TASK PROMPT ▸
Before you return the lines below, strip out any images and keep every word as written.

SUPPLIED RECORDS ▸

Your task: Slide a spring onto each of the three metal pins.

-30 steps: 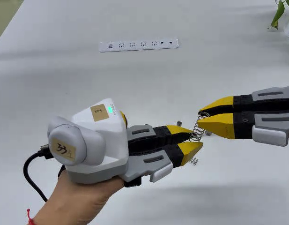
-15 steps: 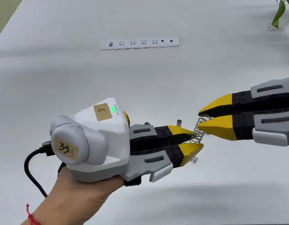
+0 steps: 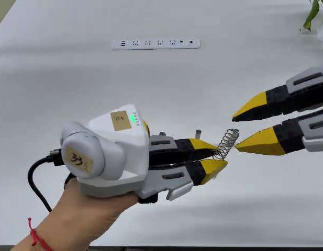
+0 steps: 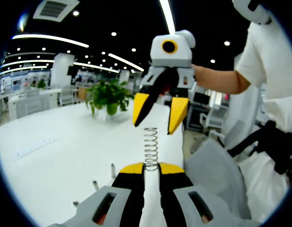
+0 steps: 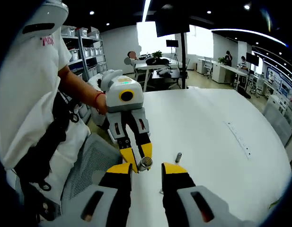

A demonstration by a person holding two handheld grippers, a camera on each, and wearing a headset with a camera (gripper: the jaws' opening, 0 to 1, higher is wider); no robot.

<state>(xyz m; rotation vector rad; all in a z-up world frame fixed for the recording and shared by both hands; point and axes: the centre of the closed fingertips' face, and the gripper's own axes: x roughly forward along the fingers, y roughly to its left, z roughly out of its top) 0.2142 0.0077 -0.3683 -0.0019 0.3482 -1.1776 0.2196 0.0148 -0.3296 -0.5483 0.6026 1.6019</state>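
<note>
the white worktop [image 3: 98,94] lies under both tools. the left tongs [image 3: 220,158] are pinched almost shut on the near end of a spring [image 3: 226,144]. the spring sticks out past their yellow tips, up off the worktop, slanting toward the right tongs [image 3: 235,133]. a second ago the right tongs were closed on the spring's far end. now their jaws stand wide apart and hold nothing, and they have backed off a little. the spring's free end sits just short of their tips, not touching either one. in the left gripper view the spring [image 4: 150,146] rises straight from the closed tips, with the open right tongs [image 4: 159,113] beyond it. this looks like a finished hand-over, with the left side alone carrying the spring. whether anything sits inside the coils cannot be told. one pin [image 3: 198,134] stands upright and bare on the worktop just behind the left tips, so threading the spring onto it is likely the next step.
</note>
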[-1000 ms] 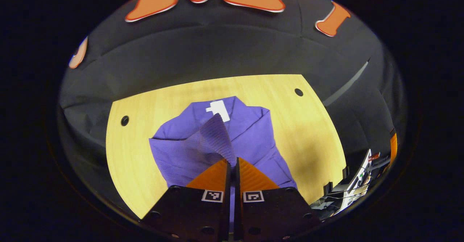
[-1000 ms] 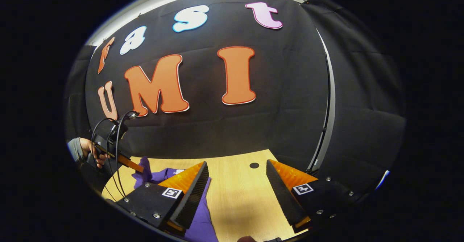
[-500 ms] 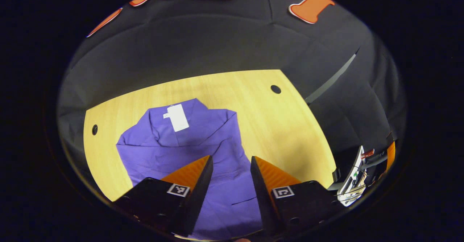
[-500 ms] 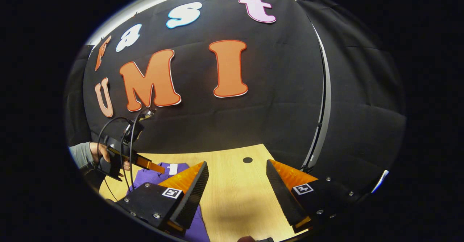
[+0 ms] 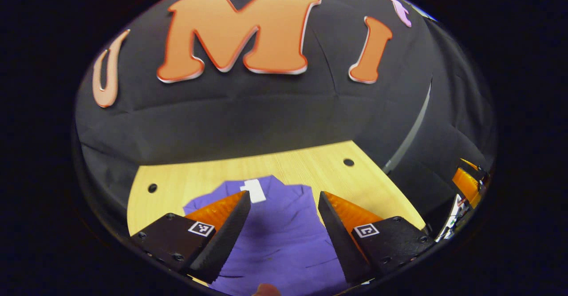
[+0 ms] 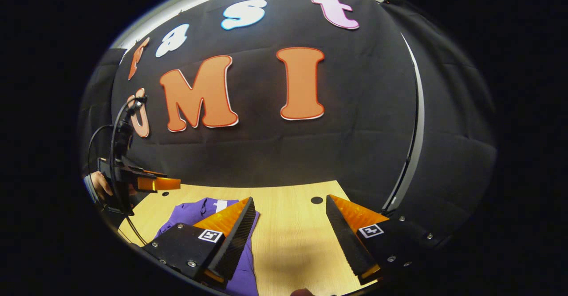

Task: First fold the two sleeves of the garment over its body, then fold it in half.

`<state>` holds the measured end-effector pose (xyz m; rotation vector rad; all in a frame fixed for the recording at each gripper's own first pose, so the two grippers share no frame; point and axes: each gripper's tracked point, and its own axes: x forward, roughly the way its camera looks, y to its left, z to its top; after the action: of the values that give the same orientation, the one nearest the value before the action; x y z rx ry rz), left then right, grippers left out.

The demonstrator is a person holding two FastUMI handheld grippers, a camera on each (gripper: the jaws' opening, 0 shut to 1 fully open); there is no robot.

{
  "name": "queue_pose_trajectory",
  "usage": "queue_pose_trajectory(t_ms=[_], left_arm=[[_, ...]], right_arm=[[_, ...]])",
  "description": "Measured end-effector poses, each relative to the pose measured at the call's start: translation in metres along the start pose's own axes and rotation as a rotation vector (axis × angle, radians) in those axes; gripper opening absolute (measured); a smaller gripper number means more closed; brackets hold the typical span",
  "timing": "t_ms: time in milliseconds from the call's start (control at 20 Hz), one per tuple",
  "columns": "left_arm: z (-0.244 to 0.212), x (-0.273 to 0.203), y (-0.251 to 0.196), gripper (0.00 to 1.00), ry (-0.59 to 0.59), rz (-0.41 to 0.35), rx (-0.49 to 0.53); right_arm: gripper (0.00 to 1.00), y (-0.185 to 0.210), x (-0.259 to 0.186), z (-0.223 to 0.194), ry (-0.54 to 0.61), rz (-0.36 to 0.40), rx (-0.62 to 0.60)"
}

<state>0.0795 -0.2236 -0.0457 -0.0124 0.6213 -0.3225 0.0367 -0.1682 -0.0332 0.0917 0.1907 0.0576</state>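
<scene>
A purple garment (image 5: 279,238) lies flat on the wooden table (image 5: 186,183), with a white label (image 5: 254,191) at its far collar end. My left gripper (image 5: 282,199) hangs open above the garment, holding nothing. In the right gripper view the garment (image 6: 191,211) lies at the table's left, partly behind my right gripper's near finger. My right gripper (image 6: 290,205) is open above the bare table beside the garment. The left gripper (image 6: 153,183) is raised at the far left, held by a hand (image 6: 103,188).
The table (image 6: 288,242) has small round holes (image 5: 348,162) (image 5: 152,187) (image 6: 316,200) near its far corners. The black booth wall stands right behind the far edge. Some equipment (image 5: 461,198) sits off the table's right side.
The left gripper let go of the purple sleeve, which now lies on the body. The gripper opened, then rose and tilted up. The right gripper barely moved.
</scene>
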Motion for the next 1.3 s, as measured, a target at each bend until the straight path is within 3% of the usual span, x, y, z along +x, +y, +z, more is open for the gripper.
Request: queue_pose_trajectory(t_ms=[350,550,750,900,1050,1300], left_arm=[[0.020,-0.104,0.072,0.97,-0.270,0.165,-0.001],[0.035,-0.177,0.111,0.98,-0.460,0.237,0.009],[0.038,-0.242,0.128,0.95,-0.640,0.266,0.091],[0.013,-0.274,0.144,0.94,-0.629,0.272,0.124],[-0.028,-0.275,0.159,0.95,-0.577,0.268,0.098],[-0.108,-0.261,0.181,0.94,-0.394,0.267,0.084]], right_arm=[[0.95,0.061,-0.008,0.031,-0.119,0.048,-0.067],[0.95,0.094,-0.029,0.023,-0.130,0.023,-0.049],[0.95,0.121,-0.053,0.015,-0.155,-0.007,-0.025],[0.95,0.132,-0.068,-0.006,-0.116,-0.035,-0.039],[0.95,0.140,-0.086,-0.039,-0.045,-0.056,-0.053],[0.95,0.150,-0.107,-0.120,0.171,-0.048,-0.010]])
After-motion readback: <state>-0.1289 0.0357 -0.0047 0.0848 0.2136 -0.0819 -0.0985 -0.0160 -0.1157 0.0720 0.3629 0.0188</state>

ANSWER FOR THIS EXERCISE ▸
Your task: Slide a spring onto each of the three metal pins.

-30 steps: 
-15 steps: 
+0 steps: 
+0 steps: 
+0 steps: 

A demonstration by a person holding two handheld grippers, a camera on each, and wearing a headset with a camera (gripper: the jaws' opening, 0 to 1, higher is wider); no robot.

<state>(xyz m; rotation vector rad; all in a z-up world frame fixed for the recording and shared by both hands; point and axes: the centre of the closed fingertips' face, and the gripper's own axes: x roughly forward along the fingers, y roughly to its left, z roughly out of its top) 0.2142 0.0077 -0.3683 -0.0019 0.3482 -1.1776 0.2196 0.0148 -0.3296 -0.5483 0.6026 1.6019</state>
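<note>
the white worktop [image 3: 98,94] lies under both tools. the left tongs [image 3: 220,158] are pinched almost shut on the near end of a spring [image 3: 226,144]. the spring sticks out past their yellow tips, up off the worktop, slanting toward the right tongs [image 3: 235,133]. a second ago the right tongs were closed on the spring's far end. now their jaws stand wide apart and hold nothing, and they have backed off a little. the spring's free end sits just short of their tips, not touching either one. in the left gripper view the spring [image 4: 150,146] rises straight from the closed tips, with the open right tongs [image 4: 159,113] beyond it. this looks like a finished hand-over, with the left side alone carrying the spring. whether anything sits inside the coils cannot be told. one pin [image 3: 198,134] stands upright and bare on the worktop just behind the left tips, so threading the spring onto it is likely the next step.
</note>
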[-1000 ms] 
[-1000 ms] 
[-500 ms] 
[-500 ms] 
[+0 ms] 
[+0 ms] 

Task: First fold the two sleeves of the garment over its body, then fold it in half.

`<state>` holds the measured end-effector pose (xyz m; rotation vector rad; all in a frame fixed for the recording at each gripper's own first pose, so the two grippers share no frame; point and axes: each gripper's tracked point, and its own axes: x forward, roughly the way its camera looks, y to its left, z to its top; after the action: of the values that give the same orientation, the one nearest the value before the action; x y z rx ry rz), left then right, grippers left out.

The demonstrator is a person holding two FastUMI handheld grippers, a camera on each (gripper: the jaws' opening, 0 shut to 1 fully open); there is no robot.

{
  "name": "queue_pose_trajectory",
  "usage": "queue_pose_trajectory(t_ms=[_], left_arm=[[_, ...]], right_arm=[[_, ...]])",
  "description": "Measured end-effector poses, each relative to the pose measured at the call's start: translation in metres along the start pose's own axes and rotation as a rotation vector (axis × angle, radians) in those axes; gripper opening absolute (measured); a smaller gripper number means more closed; brackets hold the typical span",
  "timing": "t_ms: time in milliseconds from the call's start (control at 20 Hz), one per tuple",
  "columns": "left_arm: z (-0.244 to 0.212), x (-0.273 to 0.203), y (-0.251 to 0.196), gripper (0.00 to 1.00), ry (-0.59 to 0.59), rz (-0.41 to 0.35), rx (-0.49 to 0.53); right_arm: gripper (0.00 to 1.00), y (-0.185 to 0.210), x (-0.259 to 0.186), z (-0.223 to 0.194), ry (-0.54 to 0.61), rz (-0.36 to 0.40), rx (-0.62 to 0.60)"
}

<state>0.0795 -0.2236 -0.0457 -0.0124 0.6213 -0.3225 0.0367 -0.1682 -0.0332 0.0917 0.1907 0.0576</state>
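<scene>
A purple garment (image 5: 279,238) lies flat on the wooden table (image 5: 186,183), with a white label (image 5: 254,191) at its far collar end. My left gripper (image 5: 282,199) hangs open above the garment, holding nothing. In the right gripper view the garment (image 6: 191,211) lies at the table's left, partly behind my right gripper's near finger. My right gripper (image 6: 290,205) is open above the bare table beside the garment. The left gripper (image 6: 153,183) is raised at the far left, held by a hand (image 6: 103,188).
The table (image 6: 288,242) has small round holes (image 5: 348,162) (image 5: 152,187) (image 6: 316,200) near its far corners. The black booth wall stands right behind the far edge. Some equipment (image 5: 461,198) sits off the table's right side.
The left gripper let go of the purple sleeve, which now lies on the body. The gripper opened, then rose and tilted up. The right gripper barely moved.
</scene>
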Motion for the next 1.3 s, as measured, a target at each bend until the straight path is within 3% of the usual span, x, y, z along +x, +y, +z, more is open for the gripper.
Request: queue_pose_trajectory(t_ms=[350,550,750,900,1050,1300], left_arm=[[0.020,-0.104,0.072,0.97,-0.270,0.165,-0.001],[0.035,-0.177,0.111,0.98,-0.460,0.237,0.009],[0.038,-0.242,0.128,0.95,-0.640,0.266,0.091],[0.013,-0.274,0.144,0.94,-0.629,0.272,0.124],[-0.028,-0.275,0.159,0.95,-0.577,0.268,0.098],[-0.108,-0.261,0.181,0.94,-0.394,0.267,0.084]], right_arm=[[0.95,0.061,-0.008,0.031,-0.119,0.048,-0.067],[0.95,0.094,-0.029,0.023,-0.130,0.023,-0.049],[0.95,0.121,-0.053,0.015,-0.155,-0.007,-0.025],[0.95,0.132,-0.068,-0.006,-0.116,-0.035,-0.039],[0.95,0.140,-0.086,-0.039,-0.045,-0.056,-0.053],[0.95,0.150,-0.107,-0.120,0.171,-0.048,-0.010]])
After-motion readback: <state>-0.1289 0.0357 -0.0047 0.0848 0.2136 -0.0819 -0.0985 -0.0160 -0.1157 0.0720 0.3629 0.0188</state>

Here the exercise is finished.